Created Thu, 28 Feb 2013 05:41:06 +0000 by Jacob Christ
Thu, 28 Feb 2013 05:41:06 +0000
I'm developing a chipKIT micro-controller class. I teach at Mt. San Antonio College in Walnut, California and today I had the first meeting of my first chipKIT based class and this is a status report.
In the lab today I had the students install MPIDE, the computers in the classroom had neither adobe pdf reader, nor java installed. In less than an hour ever computer had java, adobe reader and MPIDE installed. I brought in a PONTECH UAV100, PONTECH Quick-240, a Max32, a Fubarino SD and an Arduino Uno. I had every students compile the blink sketch and get it working on each board I brought in. They went on to make custom blink patterns.

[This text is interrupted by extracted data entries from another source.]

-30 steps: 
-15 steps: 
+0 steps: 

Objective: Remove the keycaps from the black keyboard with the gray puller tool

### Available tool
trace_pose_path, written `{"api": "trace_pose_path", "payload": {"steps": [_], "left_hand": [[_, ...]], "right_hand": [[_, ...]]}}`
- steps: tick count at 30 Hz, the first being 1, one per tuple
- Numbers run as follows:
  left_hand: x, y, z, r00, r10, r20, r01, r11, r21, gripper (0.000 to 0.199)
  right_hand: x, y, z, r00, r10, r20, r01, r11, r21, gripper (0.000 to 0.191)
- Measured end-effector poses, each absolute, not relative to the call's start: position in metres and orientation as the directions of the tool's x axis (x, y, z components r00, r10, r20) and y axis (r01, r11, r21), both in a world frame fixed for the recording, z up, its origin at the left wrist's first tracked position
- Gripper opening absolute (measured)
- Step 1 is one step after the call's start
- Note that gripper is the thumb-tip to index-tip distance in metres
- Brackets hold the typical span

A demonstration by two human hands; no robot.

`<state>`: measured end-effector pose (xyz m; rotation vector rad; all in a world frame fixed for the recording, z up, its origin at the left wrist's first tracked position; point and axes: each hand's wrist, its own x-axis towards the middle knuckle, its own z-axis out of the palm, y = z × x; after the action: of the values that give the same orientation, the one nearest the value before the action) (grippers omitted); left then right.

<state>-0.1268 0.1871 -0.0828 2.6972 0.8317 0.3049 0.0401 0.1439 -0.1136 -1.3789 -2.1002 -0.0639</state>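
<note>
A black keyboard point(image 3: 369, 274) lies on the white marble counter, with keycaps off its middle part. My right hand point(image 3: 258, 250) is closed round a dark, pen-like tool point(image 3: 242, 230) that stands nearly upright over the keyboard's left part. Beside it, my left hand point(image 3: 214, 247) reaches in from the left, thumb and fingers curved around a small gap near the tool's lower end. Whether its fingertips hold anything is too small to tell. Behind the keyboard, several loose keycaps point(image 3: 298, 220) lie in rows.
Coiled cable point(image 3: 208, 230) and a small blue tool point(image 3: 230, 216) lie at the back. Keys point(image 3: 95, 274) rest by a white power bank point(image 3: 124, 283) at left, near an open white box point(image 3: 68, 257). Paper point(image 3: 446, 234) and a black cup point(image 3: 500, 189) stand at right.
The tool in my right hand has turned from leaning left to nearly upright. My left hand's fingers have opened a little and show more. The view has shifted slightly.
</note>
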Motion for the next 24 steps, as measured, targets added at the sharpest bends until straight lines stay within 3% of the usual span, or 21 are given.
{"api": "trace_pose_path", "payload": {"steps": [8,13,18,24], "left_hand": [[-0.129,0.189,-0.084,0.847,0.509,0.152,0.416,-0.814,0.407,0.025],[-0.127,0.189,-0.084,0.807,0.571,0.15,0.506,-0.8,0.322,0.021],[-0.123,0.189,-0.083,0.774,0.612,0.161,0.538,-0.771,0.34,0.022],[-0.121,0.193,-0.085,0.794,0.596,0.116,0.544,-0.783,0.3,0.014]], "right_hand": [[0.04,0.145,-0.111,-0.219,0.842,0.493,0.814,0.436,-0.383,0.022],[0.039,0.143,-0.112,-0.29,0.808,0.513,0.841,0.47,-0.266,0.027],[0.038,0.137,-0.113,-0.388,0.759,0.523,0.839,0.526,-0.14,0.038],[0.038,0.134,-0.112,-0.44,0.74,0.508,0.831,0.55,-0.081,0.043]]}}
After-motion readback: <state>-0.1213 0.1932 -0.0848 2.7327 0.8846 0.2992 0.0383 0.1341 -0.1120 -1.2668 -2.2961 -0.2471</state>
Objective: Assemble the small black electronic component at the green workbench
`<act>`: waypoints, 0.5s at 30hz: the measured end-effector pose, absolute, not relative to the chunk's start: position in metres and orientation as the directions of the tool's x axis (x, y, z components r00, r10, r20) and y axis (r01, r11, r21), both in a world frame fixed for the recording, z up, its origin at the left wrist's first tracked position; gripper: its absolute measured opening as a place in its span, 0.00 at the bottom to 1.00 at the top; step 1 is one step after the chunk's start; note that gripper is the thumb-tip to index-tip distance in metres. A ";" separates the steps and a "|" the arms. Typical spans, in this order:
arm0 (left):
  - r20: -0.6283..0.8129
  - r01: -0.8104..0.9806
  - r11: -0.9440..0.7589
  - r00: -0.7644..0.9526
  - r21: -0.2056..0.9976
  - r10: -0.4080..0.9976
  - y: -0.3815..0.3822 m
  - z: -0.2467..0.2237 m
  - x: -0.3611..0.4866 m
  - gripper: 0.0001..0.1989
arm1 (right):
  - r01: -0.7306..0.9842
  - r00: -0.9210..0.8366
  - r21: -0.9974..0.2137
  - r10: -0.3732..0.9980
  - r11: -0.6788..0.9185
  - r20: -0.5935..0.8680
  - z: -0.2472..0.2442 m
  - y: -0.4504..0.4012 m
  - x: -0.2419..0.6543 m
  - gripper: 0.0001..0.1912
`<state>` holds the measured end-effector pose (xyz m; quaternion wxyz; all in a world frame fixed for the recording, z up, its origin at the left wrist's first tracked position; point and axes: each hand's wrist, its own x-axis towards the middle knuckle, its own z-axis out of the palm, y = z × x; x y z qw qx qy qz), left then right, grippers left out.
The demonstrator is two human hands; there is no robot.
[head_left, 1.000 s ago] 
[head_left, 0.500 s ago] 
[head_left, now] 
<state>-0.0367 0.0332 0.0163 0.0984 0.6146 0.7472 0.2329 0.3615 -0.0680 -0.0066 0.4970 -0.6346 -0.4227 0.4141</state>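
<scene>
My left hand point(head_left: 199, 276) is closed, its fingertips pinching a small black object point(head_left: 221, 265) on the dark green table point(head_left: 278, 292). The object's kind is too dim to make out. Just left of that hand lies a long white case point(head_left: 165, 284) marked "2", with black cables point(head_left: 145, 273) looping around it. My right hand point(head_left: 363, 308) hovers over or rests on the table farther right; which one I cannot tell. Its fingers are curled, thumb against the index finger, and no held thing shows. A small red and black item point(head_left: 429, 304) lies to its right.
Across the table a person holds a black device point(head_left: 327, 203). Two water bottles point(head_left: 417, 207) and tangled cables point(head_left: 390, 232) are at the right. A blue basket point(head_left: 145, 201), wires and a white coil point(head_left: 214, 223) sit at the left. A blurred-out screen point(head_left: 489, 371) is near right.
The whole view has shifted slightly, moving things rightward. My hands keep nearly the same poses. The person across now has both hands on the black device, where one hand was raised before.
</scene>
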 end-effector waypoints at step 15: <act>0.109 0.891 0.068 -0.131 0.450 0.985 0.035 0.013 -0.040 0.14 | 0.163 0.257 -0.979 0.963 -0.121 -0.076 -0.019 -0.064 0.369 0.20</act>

The students very quickly notice the difference between the USB Serial and the FTDI Serial and it was confusing to them why the serial port disappeared from the device manager after uploading. It was an easy explanation and they got over it, but if its not explained, its confusing.

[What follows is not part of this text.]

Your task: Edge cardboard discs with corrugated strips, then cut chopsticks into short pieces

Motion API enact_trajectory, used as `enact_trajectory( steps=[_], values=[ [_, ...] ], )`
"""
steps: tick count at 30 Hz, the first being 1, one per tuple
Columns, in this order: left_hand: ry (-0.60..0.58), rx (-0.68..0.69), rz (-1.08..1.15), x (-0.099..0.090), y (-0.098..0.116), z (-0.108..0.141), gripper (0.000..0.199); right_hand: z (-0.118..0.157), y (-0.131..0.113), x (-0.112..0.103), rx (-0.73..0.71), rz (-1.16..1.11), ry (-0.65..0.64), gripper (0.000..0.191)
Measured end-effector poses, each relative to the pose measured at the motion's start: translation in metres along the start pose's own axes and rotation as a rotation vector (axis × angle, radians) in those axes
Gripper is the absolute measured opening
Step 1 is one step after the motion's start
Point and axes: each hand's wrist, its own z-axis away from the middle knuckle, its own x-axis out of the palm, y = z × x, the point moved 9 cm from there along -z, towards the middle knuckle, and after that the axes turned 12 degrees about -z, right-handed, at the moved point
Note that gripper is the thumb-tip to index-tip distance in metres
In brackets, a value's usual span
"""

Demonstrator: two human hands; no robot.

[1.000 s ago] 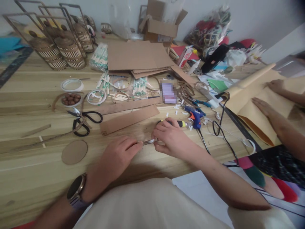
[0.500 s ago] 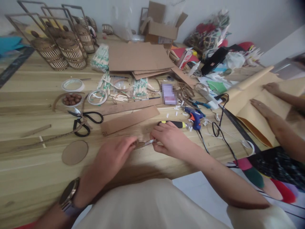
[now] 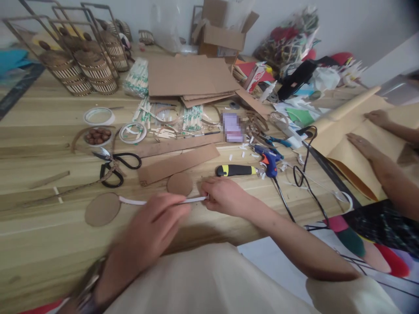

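Note:
A narrow white strip (image 3: 196, 200) runs straight between my two hands, just above the wooden table. My right hand (image 3: 225, 196) is closed on its right end. My left hand (image 3: 157, 226), somewhat blurred, pinches the strip further left, and a loose tail passes behind it to the larger cardboard disc (image 3: 103, 210). A smaller cardboard disc (image 3: 180, 185) lies flat just beyond the strip, between the hands. Past my right hand rests a black and yellow handle (image 3: 237, 170), its working end hard to make out. Black-handled scissors (image 3: 114, 168) lie at left.
A blue glue gun (image 3: 269, 159) with its cable lies at right. Cardboard strips (image 3: 180, 165), tape rolls (image 3: 132, 132) and a bowl of brown balls (image 3: 98, 137) sit beyond. Several slatted lanterns (image 3: 94, 69) stand back left. Another person's hands (image 3: 362, 146) press brown paper (image 3: 340, 135).
The smaller disc, earlier between my fingers, now lies on the table. The white strip is stretched out into view. My left hand has shifted slightly nearer to me, apart from the disc.

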Motion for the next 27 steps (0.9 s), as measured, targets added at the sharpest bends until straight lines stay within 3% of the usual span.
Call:
enact_trajectory(
  steps=[3, 5, 7, 10, 14, 18, 27],
  values=[
    [-0.170, 0.102, 0.004, 0.070, 0.006, -0.022, 0.020, -0.003, -0.001, 0.003, -0.018, 0.000, -0.001, 0.008],
    [-0.197, 0.135, -0.007, 0.096, 0.007, -0.025, 0.023, -0.003, 0.001, 0.004, -0.017, -0.035, -0.006, 0.011],
    [-0.205, 0.143, 0.002, 0.107, 0.006, -0.023, 0.026, -0.002, 0.005, 0.002, -0.005, -0.102, -0.015, 0.016],
    [-0.204, 0.156, 0.021, 0.106, 0.005, -0.018, 0.027, 0.001, 0.017, -0.005, 0.091, -0.178, -0.005, 0.010],
    [-0.184, 0.149, 0.035, 0.099, 0.004, -0.016, 0.024, 0.006, 0.035, -0.011, 0.250, -0.175, -0.038, 0.022],
    [-0.191, 0.149, 0.015, 0.097, 0.006, -0.018, 0.024, 0.008, 0.041, -0.008, 0.299, -0.147, -0.113, 0.013],
    [-0.193, 0.183, -0.049, 0.094, 0.009, -0.021, 0.026, 0.009, 0.047, -0.002, 0.343, -0.095, -0.184, 0.017]
  ],
)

There are 28 students in the class and I will be encouraging them to become active members on the chipKIT forum and in the community.
This was one of the smoothest first day's I've every had teaching a microprocessor class. MPIDE worked well on every computer (I'm not worthy).
The biggest hitches were getting the Stk500v2.inf file and the FTDI drivers installed, and that wan't too bad.
Thu, 28 Feb 2013 21:09:00 +0000
Jacob Thanks for the "report" sounds like an interesting place to be , 28 students seems to be a lot to keep going, I did some technical instruction 30 years ago, and really enjoyed it . Les.
Thu, 28 Feb 2013 21:33:20 +0000
It is a lot. Union contract specifies we are only required to take 24 students and any above that is at our option. The class only runs once per year and minimum class size to go is 15 students. So if didn't take the extra 4, it would have bumped there graduation out a year. Its a tough call and I pointed out to the students that adding the extra 4 divides my time and reduces the time for everyone, but I usually have a few hot shots in the class and I lean on the to help the slower students.